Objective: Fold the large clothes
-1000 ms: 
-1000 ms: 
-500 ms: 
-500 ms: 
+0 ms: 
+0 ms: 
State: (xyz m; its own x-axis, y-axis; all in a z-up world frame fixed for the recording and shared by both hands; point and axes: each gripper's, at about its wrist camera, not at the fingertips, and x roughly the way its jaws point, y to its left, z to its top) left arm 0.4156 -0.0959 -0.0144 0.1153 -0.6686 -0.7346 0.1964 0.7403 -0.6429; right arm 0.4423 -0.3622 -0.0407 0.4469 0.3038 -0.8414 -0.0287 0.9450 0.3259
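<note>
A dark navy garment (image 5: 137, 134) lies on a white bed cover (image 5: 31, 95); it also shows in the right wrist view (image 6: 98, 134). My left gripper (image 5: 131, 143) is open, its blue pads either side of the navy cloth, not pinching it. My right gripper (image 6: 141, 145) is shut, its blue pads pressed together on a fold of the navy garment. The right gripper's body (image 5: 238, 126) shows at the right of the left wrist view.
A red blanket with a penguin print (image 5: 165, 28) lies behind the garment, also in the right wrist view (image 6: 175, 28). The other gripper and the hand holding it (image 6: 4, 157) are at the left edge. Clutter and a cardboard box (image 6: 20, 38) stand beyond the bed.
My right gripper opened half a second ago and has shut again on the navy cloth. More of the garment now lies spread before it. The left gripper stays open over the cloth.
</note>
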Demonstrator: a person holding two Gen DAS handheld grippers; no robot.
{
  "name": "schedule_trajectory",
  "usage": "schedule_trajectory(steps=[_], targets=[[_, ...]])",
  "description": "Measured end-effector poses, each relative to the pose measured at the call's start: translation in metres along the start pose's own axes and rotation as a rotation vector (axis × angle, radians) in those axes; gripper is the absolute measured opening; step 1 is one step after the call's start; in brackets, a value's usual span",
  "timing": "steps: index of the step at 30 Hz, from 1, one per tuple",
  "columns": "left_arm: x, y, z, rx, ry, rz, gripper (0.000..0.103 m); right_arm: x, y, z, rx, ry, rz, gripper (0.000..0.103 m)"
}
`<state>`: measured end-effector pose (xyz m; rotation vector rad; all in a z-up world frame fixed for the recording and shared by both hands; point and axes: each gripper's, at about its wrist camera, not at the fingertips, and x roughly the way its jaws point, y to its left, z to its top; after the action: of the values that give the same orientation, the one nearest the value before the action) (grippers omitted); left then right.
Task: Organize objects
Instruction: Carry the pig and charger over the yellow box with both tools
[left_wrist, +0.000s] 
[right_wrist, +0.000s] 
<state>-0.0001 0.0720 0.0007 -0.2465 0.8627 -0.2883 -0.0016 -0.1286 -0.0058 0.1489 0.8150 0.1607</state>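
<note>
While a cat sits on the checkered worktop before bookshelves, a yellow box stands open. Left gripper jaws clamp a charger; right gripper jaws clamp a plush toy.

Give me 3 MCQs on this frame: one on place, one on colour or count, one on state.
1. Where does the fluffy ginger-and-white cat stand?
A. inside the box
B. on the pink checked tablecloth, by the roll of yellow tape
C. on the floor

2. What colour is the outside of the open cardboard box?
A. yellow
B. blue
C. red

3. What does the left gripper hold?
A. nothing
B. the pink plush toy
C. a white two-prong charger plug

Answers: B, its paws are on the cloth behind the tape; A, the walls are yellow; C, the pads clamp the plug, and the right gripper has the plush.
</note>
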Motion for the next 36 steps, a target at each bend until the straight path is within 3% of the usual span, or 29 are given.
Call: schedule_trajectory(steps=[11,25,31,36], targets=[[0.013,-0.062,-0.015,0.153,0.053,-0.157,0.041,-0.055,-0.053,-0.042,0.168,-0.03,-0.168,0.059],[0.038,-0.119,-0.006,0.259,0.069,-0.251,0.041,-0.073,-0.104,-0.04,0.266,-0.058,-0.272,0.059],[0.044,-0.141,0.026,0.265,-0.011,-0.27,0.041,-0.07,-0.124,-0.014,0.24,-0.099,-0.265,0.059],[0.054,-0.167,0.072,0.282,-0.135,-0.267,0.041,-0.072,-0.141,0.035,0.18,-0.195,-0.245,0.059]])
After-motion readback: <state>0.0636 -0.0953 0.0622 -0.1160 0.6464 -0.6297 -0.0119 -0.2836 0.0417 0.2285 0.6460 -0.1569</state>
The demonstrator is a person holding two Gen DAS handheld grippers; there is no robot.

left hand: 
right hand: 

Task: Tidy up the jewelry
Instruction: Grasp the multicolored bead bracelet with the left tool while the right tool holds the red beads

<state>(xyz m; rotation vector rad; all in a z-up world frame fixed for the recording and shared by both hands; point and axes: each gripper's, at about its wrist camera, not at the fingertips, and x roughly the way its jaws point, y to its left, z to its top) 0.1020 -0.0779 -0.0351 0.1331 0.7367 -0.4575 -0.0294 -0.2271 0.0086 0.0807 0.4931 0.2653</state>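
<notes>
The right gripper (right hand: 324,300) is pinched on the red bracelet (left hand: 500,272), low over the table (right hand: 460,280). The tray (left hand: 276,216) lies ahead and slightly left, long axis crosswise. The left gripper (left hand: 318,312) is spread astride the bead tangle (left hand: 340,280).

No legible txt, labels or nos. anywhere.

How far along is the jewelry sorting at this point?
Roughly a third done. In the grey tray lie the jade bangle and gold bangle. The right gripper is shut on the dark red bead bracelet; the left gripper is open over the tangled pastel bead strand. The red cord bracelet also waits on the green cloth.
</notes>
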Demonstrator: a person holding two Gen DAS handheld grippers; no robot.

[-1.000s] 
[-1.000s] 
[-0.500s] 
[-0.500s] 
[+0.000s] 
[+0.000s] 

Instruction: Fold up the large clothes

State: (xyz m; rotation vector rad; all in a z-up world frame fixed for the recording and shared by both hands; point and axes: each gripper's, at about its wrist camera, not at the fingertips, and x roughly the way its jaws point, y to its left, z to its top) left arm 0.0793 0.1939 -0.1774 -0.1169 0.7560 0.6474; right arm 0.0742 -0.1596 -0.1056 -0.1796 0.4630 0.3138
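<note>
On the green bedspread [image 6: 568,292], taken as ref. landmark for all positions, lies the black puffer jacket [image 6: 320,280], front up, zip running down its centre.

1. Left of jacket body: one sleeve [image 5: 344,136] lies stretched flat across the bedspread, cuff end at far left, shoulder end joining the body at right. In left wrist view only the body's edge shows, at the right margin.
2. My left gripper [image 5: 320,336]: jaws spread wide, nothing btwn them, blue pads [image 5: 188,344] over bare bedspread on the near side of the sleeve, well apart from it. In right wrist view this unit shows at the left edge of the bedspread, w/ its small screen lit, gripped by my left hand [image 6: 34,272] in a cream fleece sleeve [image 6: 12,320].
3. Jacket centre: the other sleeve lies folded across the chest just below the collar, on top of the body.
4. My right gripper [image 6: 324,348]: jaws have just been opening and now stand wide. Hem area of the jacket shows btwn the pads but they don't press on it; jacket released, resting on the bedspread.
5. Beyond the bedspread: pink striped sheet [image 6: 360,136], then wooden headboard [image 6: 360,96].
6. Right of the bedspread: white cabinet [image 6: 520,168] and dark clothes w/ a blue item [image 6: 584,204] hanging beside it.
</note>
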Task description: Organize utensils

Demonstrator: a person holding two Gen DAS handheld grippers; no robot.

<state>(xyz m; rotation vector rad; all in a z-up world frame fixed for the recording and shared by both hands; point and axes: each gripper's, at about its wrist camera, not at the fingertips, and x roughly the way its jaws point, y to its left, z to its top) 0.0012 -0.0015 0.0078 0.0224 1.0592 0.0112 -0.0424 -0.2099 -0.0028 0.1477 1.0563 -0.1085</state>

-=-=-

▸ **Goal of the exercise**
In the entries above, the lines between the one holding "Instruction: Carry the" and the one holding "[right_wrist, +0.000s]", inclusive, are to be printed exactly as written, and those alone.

▸ **Response to this exercise**
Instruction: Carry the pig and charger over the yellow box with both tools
[left_wrist, +0.000s] 
[right_wrist, +0.000s] 

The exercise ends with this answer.